**Problem description**
Print all of the data exactly.

**Information shown**
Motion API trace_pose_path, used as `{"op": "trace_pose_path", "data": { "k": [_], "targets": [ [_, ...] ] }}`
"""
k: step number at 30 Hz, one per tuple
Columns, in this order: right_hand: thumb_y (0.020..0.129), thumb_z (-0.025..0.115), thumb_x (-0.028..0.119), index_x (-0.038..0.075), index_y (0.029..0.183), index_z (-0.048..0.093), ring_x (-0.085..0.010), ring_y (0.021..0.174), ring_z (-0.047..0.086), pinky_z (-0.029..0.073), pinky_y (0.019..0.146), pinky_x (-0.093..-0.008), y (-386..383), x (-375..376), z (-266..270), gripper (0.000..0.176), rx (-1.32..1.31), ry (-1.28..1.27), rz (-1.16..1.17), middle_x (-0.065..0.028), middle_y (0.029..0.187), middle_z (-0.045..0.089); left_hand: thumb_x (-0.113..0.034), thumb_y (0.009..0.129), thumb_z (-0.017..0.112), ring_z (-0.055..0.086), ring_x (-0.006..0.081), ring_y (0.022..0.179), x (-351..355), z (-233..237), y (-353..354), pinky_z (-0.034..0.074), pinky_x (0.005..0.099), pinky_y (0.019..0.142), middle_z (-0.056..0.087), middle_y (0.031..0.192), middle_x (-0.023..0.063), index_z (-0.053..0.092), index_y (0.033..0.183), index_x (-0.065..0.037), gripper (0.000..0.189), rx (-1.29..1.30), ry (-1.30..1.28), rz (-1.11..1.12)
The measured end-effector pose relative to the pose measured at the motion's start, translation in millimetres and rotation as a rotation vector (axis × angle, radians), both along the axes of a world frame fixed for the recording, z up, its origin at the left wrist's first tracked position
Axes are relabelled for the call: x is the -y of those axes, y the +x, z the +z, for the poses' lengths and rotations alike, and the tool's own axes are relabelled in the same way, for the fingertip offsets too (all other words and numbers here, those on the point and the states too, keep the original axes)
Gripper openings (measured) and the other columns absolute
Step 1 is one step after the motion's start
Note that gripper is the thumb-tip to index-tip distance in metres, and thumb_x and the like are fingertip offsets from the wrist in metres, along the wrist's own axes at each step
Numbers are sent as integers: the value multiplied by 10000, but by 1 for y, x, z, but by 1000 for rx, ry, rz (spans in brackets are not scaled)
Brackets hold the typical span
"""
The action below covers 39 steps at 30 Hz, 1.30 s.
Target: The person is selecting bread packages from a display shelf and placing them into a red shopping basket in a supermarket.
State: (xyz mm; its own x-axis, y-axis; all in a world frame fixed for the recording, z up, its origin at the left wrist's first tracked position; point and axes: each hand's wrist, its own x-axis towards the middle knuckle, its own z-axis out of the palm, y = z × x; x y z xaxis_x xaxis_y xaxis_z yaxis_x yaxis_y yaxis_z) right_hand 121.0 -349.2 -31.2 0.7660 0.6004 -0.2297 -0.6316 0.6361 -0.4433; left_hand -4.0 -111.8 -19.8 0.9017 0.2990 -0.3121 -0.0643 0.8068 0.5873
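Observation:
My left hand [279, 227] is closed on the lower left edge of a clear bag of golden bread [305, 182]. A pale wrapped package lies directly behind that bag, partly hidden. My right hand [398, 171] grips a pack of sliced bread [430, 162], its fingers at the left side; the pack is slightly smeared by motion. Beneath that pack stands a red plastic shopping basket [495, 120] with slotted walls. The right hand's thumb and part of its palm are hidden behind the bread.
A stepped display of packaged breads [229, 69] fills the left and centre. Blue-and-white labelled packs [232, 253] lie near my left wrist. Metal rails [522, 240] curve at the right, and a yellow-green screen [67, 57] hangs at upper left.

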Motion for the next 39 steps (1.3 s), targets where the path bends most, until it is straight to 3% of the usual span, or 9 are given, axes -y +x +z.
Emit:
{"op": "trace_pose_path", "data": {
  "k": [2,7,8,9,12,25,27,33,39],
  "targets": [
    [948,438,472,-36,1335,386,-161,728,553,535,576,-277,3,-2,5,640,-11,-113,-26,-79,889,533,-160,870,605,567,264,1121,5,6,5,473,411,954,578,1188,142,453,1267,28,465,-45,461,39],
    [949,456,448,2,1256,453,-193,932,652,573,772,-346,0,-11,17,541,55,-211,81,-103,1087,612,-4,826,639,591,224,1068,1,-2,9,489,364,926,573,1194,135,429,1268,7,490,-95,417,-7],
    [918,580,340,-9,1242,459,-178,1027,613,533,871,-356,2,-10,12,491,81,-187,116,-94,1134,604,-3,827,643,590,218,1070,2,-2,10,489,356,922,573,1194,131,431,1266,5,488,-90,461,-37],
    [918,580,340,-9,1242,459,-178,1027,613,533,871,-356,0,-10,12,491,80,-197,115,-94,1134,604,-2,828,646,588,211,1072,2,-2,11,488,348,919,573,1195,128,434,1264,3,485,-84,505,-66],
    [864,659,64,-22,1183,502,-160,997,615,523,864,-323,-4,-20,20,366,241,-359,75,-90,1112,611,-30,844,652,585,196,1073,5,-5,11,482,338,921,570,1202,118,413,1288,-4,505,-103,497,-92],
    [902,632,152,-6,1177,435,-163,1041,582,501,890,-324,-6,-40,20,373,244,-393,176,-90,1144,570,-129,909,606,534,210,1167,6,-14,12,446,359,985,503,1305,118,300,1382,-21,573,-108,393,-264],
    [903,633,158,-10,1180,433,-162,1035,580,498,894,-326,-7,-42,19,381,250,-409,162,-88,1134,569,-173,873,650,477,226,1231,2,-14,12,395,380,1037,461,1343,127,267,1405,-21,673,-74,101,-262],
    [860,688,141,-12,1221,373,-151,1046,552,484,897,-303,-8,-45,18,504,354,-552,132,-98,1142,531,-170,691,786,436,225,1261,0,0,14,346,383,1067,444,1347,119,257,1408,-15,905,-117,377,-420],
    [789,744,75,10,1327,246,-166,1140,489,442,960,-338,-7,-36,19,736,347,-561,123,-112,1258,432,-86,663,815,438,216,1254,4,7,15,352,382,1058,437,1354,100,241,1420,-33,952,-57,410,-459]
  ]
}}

**Worked solution**
Motion API trace_pose_path, used as `{"op": "trace_pose_path", "data": { "k": [_], "targets": [ [_, ...] ] }}`
"""
k: step number at 30 Hz, one per tuple
Columns, in this order: right_hand: thumb_y (0.020..0.129), thumb_z (-0.025..0.115), thumb_x (-0.028..0.119), index_x (-0.038..0.075), index_y (0.029..0.183), index_z (-0.048..0.093), ring_x (-0.085..0.010), ring_y (0.021..0.174), ring_z (-0.047..0.086), pinky_z (-0.029..0.073), pinky_y (0.019..0.146), pinky_x (-0.093..-0.008), y (-386..383), x (-375..376), z (-266..270), gripper (0.000..0.176), rx (-1.32..1.31), ry (-1.28..1.27), rz (-1.16..1.17), middle_x (-0.065..0.028), middle_y (0.029..0.187), middle_z (-0.045..0.089); left_hand: thumb_x (-0.113..0.034), thumb_y (0.009..0.129), thumb_z (-0.017..0.112), ring_z (-0.055..0.086), ring_x (-0.006..0.081), ring_y (0.022..0.179), x (-351..355), z (-233..237), y (-353..354), pinky_z (-0.034..0.074), pinky_x (0.005..0.099), pinky_y (0.019..0.142), middle_z (-0.056..0.087), middle_y (0.031..0.192), middle_x (-0.023..0.063), index_z (-0.053..0.092), index_y (0.033..0.183), index_x (-0.065..0.037), gripper (0.000..0.189), rx (-1.29..1.30), ry (-1.30..1.28), rz (-1.11..1.12)
The measured end-effector pose relative to the pose measured at the motion's start, translation in millimetres and rotation as a rotation vector (axis × angle, radians), both along the axes of a world frame fixed for the recording, z up, its origin at the left wrist's first tracked position
Axes are relabelled for the call: x is the -y of those axes, y the +x, z the +z, for the poses' lengths and rotations alike, and the tool's own axes are relabelled in the same way, for the fingertip offsets too (all other words and numbers here, those on the point and the states too, keep the original axes)
Gripper openings (measured) and the other columns absolute
Step 1 is one step after the motion's start
Note that gripper is the thumb-tip to index-tip distance in metres, and thumb_x and the like are fingertip offsets from the wrist in metres, along the wrist's own axes at each step
Numbers are sent as integers: the value multiplied by 10000, but by 1 for y, x, z, but by 1000 for rx, ry, rz (spans in brackets are not scaled)
Brackets hold the typical span
"""
The action below covers 39 steps at 30 Hz, 1.30 s.
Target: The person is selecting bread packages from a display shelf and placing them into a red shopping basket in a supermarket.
State: (xyz mm; its own x-axis, y-axis; all in a world frame fixed for the recording, z up, its origin at the left wrist's first tracked position; point and axes: each hand's wrist, its own x-axis towards the middle knuckle, its own z-axis out of the palm, y = z × x; x y z xaxis_x xaxis_y xaxis_z yaxis_x yaxis_y yaxis_z) right_hand 121.0 -349.2 -31.2 0.7660 0.6004 -0.2297 -0.6316 0.6361 -0.4433; left_hand -4.0 -111.8 -19.8 0.9017 0.2990 -0.3121 -0.0643 0.8068 0.5873
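Observation:
My left hand [279, 227] is closed on the lower left edge of a clear bag of golden bread [305, 182]. A pale wrapped package lies directly behind that bag, partly hidden. My right hand [398, 171] grips a pack of sliced bread [430, 162], its fingers at the left side; the pack is slightly smeared by motion. Beneath that pack stands a red plastic shopping basket [495, 120] with slotted walls. The right hand's thumb and part of its palm are hidden behind the bread.
A stepped display of packaged breads [229, 69] fills the left and centre. Blue-and-white labelled packs [232, 253] lie near my left wrist. Metal rails [522, 240] curve at the right, and a yellow-green screen [67, 57] hangs at upper left.
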
Motion for the next 39 steps (1.3 s), targets where the path bends most, until it is straight to 3% of the usual span, or 9 are given, axes -y +x +z.
Emit:
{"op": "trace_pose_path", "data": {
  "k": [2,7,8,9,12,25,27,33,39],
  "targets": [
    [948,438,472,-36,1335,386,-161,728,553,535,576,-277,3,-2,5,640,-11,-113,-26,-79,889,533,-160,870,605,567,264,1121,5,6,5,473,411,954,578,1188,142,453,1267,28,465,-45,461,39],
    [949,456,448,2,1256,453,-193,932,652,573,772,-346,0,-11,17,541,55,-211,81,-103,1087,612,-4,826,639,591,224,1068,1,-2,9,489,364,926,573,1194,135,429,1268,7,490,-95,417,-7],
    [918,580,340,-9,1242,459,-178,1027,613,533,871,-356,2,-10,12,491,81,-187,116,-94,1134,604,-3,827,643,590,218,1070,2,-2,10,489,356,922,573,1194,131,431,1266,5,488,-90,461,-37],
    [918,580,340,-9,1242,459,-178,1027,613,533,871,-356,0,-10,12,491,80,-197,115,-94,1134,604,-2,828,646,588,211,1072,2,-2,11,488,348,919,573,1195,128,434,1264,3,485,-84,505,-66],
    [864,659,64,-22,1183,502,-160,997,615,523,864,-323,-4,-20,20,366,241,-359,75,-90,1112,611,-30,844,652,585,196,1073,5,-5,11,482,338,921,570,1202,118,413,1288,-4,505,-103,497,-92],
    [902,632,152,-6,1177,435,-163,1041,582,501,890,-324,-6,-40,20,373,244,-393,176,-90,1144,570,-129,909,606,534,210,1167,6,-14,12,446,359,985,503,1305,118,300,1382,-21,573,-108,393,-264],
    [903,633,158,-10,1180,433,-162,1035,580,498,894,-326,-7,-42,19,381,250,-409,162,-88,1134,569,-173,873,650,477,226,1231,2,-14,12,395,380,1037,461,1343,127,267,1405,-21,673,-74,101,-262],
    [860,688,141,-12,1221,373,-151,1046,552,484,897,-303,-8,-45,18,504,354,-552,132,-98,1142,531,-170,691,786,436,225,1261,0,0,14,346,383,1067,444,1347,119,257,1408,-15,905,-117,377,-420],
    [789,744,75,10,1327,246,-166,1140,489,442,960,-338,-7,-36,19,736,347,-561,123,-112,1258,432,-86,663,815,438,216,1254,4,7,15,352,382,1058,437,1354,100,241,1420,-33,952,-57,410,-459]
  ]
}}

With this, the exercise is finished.